Thursday, 14 January 2016

In my defence, I just don't care

It's probably a bad sign when I laugh at the introduction of every character on a show, be it hunky white boys with impossible hairstyles that retain that stiff, erect and proud profile no matter what gymnastics are undertaken by their stunt doubles, or laconic, complicated black guys who smolder their way through the scene of a homicide while explaining to their captain - who looks like she's twenty and a model - that women cannot understand him and he can never be close to them.  Then a geeky spectacles-wearing dude is introduced as the "best friend" of the hot redhead (black eyebrows) lead character and really, at that point you're not waiting to see how this relationship unfolds, you're just waiting to see how the show explains to you that he has the hots for her but it is not reciprocated because you have seen this in every other show and you are getting it now, too.  She says "how can you not notice that someone so close to you has the hots for you?" and the guy strokes his chin and looks her in the eye and says "HOW INDEED" okay maybe that is not exactly how it plays out but believe me, I am not paraphrasing things quite as much as you may suspect.
Also, in a show that is clearly populated by twenty-somethings (and their thirty-something parents), much is made of the fact that the lead character is just turning 18 (an actual line from the character: "I'm turning 18, it's not like I'm setting off on some epic journey"), which for some reason struck me as odd that the forces of evil and magic in general would have the age requirement for giving legal consent to sexual intercourse in North America as their barometer of whether someone had "come of age" or not.  There's actually a deep and rich mythology surrounding the ascent to womanhood in magical cultures... I'm sure some of that will come up in the course of later episodes.
"Sorry I'm late, the captain has got me on those demonic murders" "literally my brain is about to explode!" - actual lines of dialogue from this show, FYI.
This all might give the impression that Shadowhunters is some kind of metatextual hoot at the very least, but that would be a misleading impression to give you as such a thing would require a level of self-awareness the show doesn't have.  Shadowhunters is not self-aware - if it was, at some point a character would stop and announce "the world I am in is a load of turgid shit" - no, Shadowhunters is just shit.  Shit that I honestly believe has had creative input from 12 year old girls, because it is like something my niece would create during that strange period where she stopped drawing her graphic novel opus Poo Robots and started saying "I like Gerard Way's music" unironically while plastering her bedroom wall with pictures of hairless androgynes she insisted had deep creative insights to impart to the culture.

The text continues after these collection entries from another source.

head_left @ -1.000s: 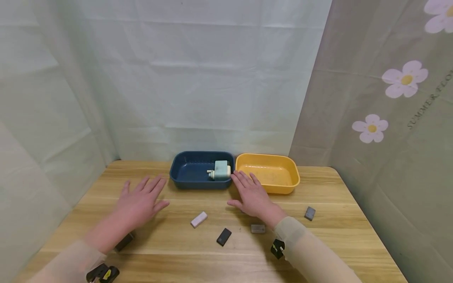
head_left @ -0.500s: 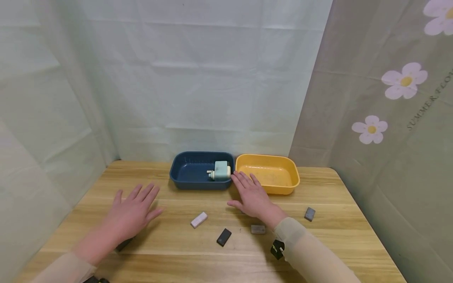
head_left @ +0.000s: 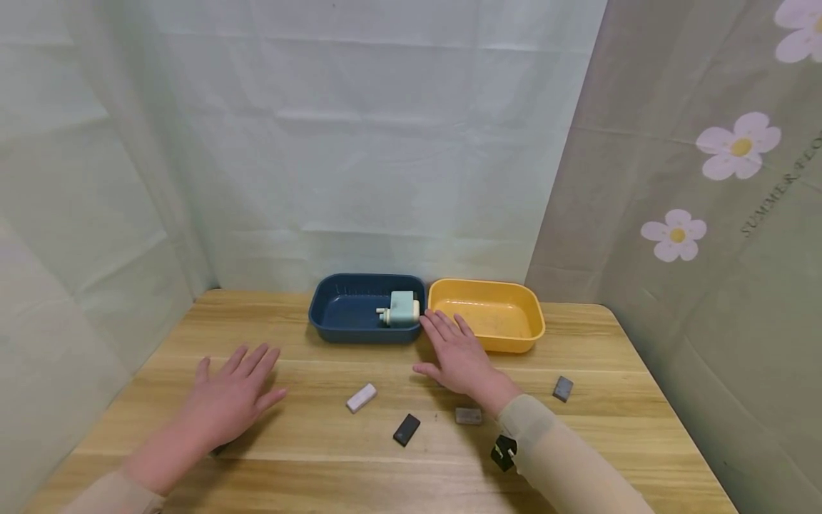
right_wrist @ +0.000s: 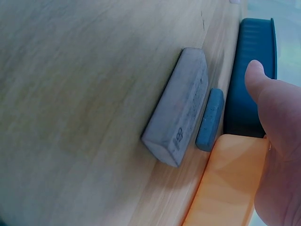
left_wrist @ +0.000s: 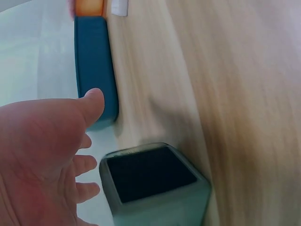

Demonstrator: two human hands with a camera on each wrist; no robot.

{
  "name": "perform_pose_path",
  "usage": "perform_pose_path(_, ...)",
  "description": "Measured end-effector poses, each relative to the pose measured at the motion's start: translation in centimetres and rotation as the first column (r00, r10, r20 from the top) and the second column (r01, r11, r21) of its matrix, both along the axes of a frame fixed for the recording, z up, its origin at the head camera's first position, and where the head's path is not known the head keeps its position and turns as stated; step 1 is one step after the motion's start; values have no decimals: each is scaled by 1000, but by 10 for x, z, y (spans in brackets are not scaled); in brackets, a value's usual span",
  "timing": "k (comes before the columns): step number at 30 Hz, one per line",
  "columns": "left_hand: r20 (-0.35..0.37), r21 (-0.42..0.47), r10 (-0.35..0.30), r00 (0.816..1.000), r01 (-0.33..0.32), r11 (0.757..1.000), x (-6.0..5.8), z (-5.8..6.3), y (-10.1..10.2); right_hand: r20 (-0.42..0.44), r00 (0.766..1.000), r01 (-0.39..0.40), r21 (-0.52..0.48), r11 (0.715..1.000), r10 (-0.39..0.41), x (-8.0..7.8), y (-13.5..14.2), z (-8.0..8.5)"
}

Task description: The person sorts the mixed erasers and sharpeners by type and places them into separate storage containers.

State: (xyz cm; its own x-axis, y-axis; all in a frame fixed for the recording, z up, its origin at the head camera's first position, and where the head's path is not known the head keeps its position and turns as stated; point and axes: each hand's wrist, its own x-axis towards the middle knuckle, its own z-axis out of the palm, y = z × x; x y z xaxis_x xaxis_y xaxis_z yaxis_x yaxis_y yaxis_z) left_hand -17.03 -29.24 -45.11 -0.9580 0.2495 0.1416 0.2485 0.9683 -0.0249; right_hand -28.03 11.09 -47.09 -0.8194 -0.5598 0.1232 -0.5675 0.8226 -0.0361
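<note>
My left hand (head_left: 226,405) hovers palm down over the left of the table, fingers straight and spread, holding nothing. Beneath it stands a greenish box (left_wrist: 162,212) with a dark top, mostly hidden by the wrist in the head view. My right hand (head_left: 457,360) stretches forward with straight fingers, its fingertips overlapping the inner corners of a blue tray (head_left: 366,336) and a yellow tray (head_left: 510,345). Close to that hand lie a grey eraser-like block (head_left: 468,415) and a blue block (right_wrist: 210,120), the latter covered by the hand in the head view.
Inside the blue tray lies a light blue and cream device (head_left: 402,310) with small pegs. Between the hands are a white block (head_left: 362,398) and a black block (head_left: 407,430). Further right is a dark grey block (head_left: 562,388). Curtains enclose the wooden table (head_left: 334,471).
My left hand has drawn back towards me and to the left, away from the blue tray, covering more of the greenish box. The right hand and the blocks have stayed in place.
</note>
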Motion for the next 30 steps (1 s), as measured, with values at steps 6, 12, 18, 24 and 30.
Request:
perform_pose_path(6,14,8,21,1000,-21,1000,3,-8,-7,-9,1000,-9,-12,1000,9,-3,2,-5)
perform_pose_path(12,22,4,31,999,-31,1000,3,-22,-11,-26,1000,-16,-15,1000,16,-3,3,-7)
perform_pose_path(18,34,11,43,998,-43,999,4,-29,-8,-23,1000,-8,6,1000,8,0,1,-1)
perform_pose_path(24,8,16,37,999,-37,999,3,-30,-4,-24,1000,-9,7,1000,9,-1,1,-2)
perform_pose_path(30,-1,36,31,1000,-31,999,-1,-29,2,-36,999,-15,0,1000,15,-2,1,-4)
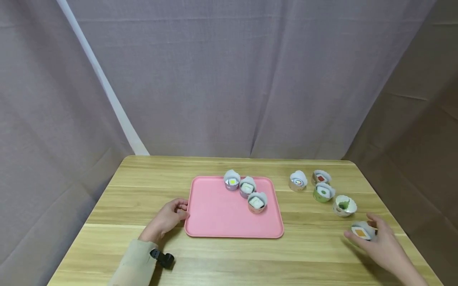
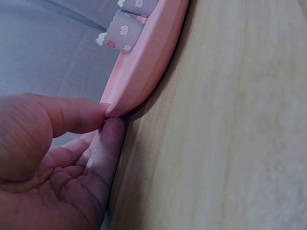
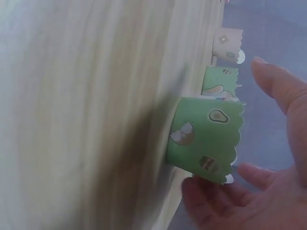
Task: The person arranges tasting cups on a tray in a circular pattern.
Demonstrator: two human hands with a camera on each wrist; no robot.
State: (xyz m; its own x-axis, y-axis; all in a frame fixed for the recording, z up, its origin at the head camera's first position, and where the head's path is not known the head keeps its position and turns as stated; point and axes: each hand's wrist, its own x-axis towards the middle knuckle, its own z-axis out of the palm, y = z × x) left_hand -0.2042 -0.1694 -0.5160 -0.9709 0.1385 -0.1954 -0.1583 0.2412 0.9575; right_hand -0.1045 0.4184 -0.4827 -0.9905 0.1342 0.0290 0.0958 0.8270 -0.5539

I mean, don't get me wrong, I'm not being hostile towards Shadowhunters here, I totally understand there are many demands placed upon a creative  production from various quarters over a relatively short space of time.  Buffy was a great show in its day, but there's no law or anything that says that a show has to have a coherent creative vision and tangible purpose or themes, that was just something Joss Whedon brought to the table after years of honing his craft and learning to work within the demands and confines of television production to deliver the best possible product - it's unfair to expect the same dedication to storytelling and the inherent belief that the audience is not composed of drooling simpletons of a modern production team who construct their narratives purely by stringing scenes from other tv shows and films together and who maybe get genuine input from the higher-ups a few times a day along the lines of "more twenty-something models taking their shirts off" or "less talk" or "something from the Billboard charts from a month ago" or "he talks for a long time in this scene, can he have his shirt off?"  The demands of television are different now than they were in the late 1990s when kids could pay attention for 40 minutes, as now kids have one eye on their phones while they're watching stuff, so they probably won't notice your clever use of sound or your inventive nonlinear plot structure or your subtle character study, so you're better off if a song they might like suddenly plays or someone takes their shirt off as that way there's a good chance you'll get their attention away from the Twitter and the Instagrams for a minute - of course, if you've abandoned all pretense of substance as Shadowhunters does quite early in proceedings, there's the obvious question of what they're actually going to see when they do look away from the Twitter and the Instagrams for a moment and what great insight or original turn you have to offer, but there's probably a good chance they're on the Twitter and the Instagrams in the first place because they're a moron, so all they need is the music and the shirt coming off and you can call it a day knowing you did your best as a creative entity and your audience likely got the show they deserved - the dumb fuckers.
Strange but true: like Buffy, Shadowhunters is based on a movie that did a major belly-flop in cinemas, and I recall this only because I thought it was funny that I couldn't even make it to the end of the trailer, never mind watching the actual film.  I made it to the end of the first episode of Shadowhunters, though, and if you don't fancy your chances of doing the same, someone has handily done a supercut of all the plot scenes of the episode on Youtube that clocks in at just over 19 minutes - for some reason they've animated it, made it in 1998 and called it Invasion America, but trust me, apart from a gender-swapped lead character it's the exact same fucking story.